• [ACTION ITEM]: Go through the records below and copy out every line holding "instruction".

• [DATA PROVIDED]:
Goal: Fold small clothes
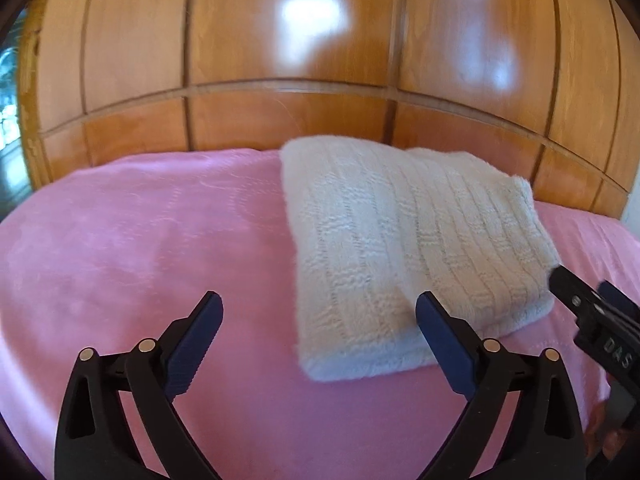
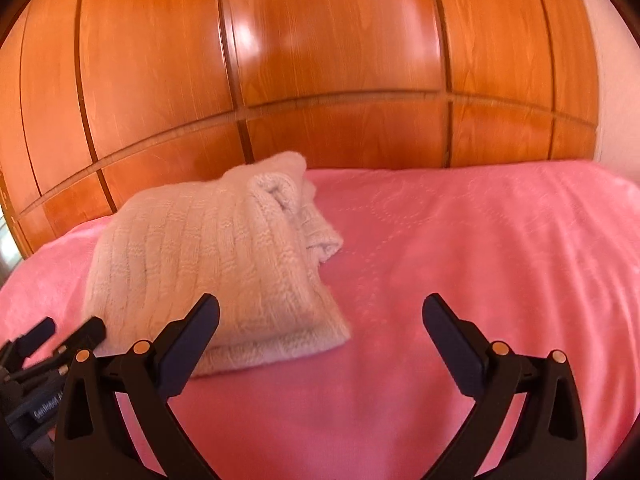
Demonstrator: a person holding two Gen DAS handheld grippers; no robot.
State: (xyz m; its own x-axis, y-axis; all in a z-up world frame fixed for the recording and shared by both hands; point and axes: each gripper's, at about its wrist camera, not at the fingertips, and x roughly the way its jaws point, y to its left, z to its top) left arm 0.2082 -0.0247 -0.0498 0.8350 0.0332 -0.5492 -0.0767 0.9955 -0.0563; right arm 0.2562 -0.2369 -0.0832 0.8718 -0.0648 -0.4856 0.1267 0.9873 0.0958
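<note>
One white knit garment [image 1: 404,240] lies folded on a pink blanket [image 1: 140,248], toward its far edge by the wood panel wall [image 1: 280,60]. Bare blanket spreads wide on both sides of it. Two grippers: the left gripper [image 1: 319,312] and the right gripper [image 2: 320,312] both stand spread wide and empty, near the garment's front edge.

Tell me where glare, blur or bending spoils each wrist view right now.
Left wrist view: white glare patches on the wooden panelling, folded white knit slightly soft, panel lines bowed by the fisheye. Right wrist view: smaller glare on the panelling, knit blurred, pink blanket tinted warmer.
</note>
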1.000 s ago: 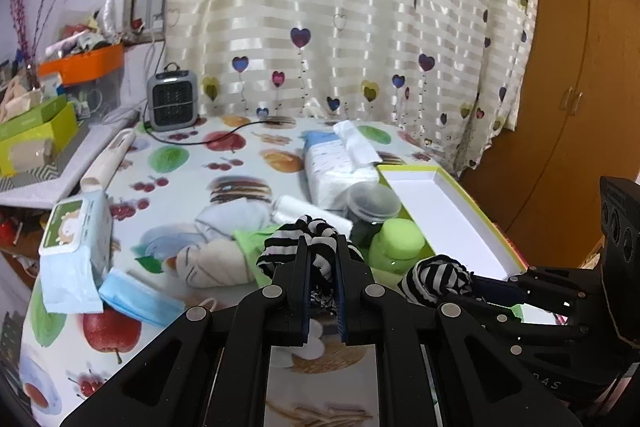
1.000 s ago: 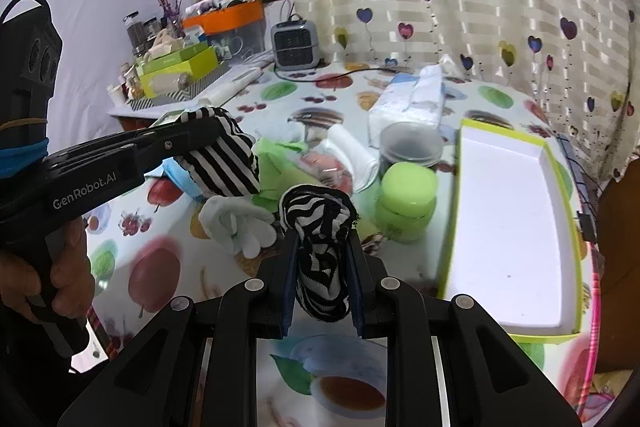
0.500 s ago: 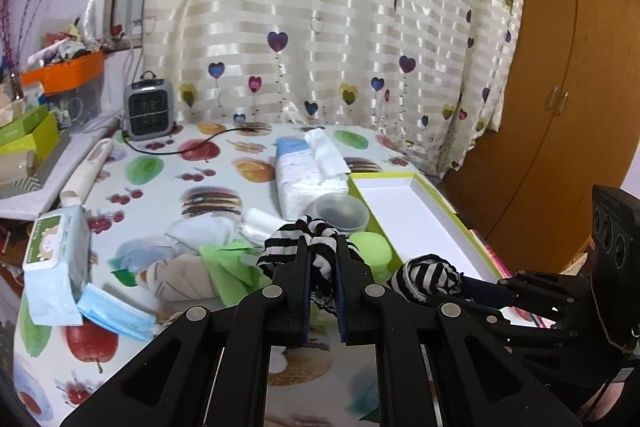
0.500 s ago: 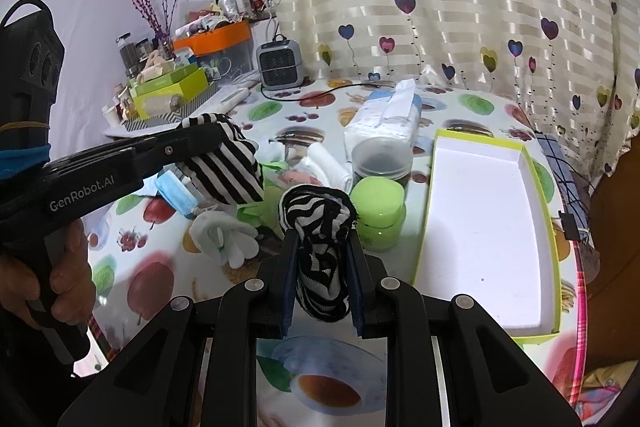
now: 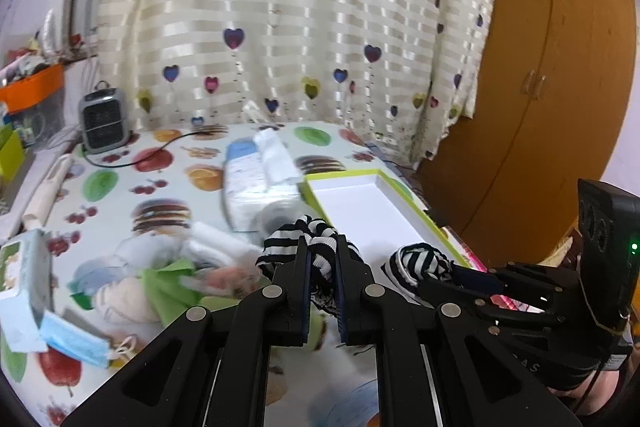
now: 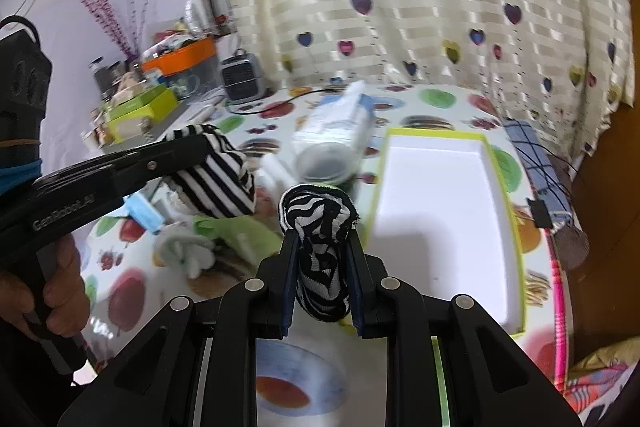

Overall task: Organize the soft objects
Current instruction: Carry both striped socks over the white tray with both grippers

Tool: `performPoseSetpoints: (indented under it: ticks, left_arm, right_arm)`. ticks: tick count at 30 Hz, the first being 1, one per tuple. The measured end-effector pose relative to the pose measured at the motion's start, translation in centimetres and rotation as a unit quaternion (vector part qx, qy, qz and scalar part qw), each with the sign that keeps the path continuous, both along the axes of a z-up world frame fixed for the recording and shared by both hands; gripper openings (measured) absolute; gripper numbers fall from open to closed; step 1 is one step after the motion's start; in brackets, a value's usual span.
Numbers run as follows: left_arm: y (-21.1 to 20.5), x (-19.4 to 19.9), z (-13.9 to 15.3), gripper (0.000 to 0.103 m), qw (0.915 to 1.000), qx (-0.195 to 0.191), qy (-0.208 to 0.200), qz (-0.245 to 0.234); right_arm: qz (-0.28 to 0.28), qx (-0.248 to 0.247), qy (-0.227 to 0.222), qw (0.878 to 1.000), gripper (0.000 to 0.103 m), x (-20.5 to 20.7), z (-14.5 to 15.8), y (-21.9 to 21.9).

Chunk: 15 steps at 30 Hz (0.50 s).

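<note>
My left gripper [image 5: 322,247] is shut on a black-and-white striped sock [image 5: 316,237] and holds it above the table. It also shows in the right wrist view [image 6: 216,179]. My right gripper [image 6: 322,239] is shut on a second striped sock [image 6: 320,227], also seen in the left wrist view [image 5: 420,261]. Both are lifted near the open white box with a lime rim [image 6: 440,211], which lies to the right [image 5: 368,203]. More soft items lie in a pile on the table: a green cloth [image 5: 168,287], a pale sock [image 5: 120,303] and a white glove [image 6: 184,251].
A tissue pack [image 5: 256,175], a dark-lidded jar [image 6: 324,163], a wipes pack [image 5: 24,279] and a blue face mask [image 5: 72,339] lie on the fruit-print tablecloth [image 5: 120,187]. A small heater [image 5: 102,123] stands at the back. A wooden wardrobe [image 5: 540,67] is at right.
Both grippers have risen and pulled back with their socks; the table and box appear farther away and shifted. The grips are unchanged.
</note>
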<state>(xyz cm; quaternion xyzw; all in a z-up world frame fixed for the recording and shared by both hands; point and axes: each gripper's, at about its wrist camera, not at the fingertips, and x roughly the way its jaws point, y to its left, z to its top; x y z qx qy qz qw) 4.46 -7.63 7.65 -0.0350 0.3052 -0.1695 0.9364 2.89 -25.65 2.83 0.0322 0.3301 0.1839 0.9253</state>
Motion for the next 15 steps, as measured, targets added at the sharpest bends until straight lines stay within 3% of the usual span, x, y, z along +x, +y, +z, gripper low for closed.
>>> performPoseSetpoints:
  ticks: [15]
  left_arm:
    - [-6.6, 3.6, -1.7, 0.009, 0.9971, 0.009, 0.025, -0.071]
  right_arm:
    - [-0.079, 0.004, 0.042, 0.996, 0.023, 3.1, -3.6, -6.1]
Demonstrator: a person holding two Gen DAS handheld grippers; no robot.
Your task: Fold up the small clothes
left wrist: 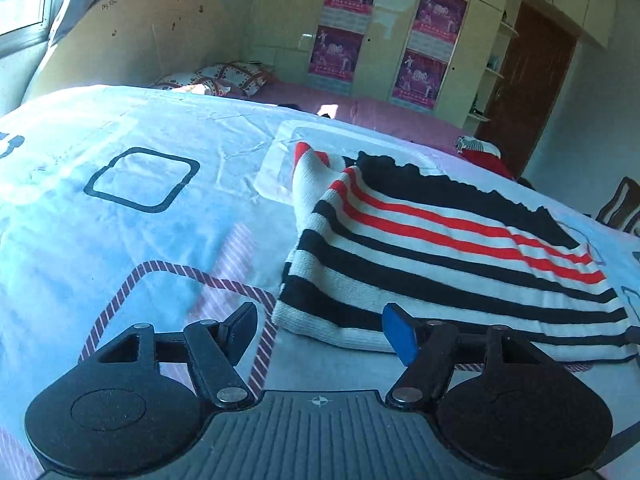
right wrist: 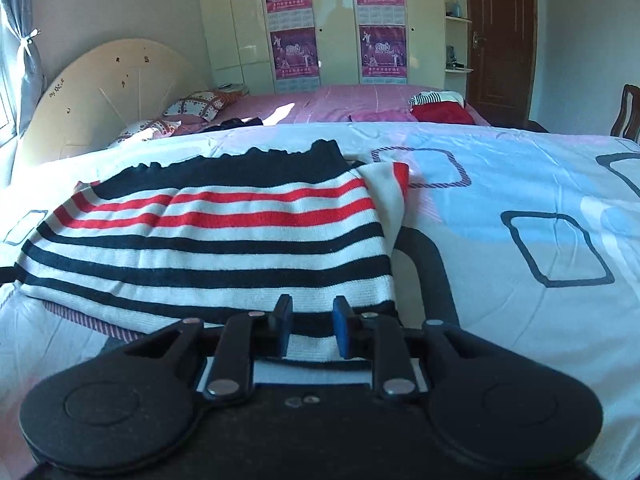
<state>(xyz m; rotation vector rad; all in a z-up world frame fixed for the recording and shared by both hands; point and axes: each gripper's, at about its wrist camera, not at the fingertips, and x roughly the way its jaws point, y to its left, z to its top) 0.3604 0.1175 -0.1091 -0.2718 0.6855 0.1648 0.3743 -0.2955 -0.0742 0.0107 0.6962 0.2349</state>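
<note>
A striped knit garment point(left wrist: 440, 264), white with black and red bands, lies partly folded on the white patterned sheet point(left wrist: 120, 240). My left gripper point(left wrist: 320, 328) is open and empty, low over the sheet just before the garment's near left corner. In the right wrist view the same garment point(right wrist: 208, 240) spreads ahead and to the left. My right gripper point(right wrist: 310, 326) is partly open over the garment's near white hem, with the cloth lying between and under the pads point(right wrist: 282, 320). The pads do not pinch it.
Behind the sheet is a pink bed point(right wrist: 340, 100) with patterned pillows point(right wrist: 196, 106) and a red garment point(right wrist: 440, 112). A cream wardrobe with posters point(right wrist: 336, 20), a brown door point(right wrist: 500, 40) and a wooden chair point(right wrist: 628, 112) stand further back.
</note>
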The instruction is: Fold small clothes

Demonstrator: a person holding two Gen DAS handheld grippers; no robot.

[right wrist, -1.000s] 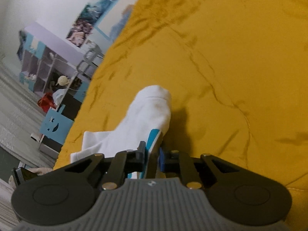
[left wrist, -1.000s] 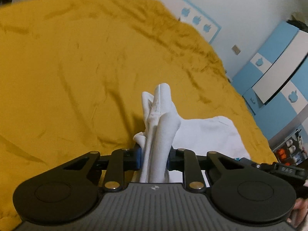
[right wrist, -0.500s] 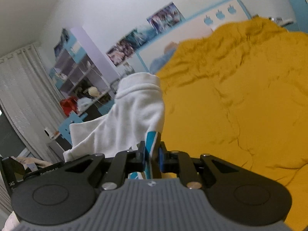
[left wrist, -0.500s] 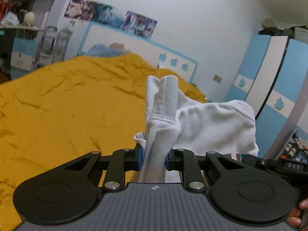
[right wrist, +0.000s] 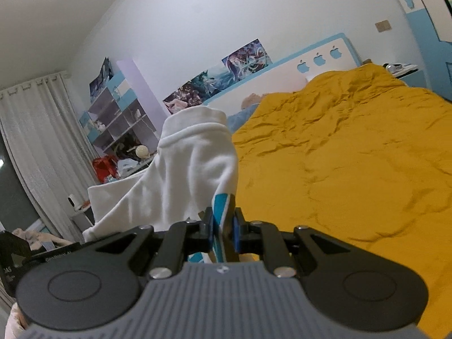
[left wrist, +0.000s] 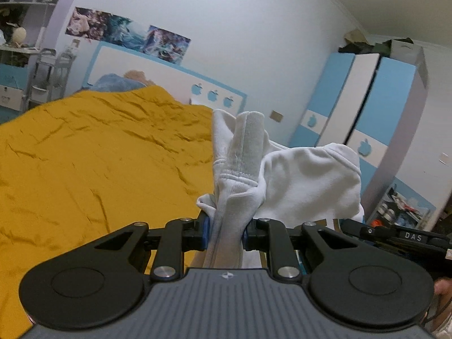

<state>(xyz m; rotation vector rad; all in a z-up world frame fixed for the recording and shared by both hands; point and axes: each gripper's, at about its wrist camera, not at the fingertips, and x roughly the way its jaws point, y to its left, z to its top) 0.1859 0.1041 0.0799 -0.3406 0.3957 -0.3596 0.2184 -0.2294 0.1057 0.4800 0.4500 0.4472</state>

• [ANSWER TO THIS EXERCISE]:
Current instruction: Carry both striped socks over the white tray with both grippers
The instruction is: Fold small clothes

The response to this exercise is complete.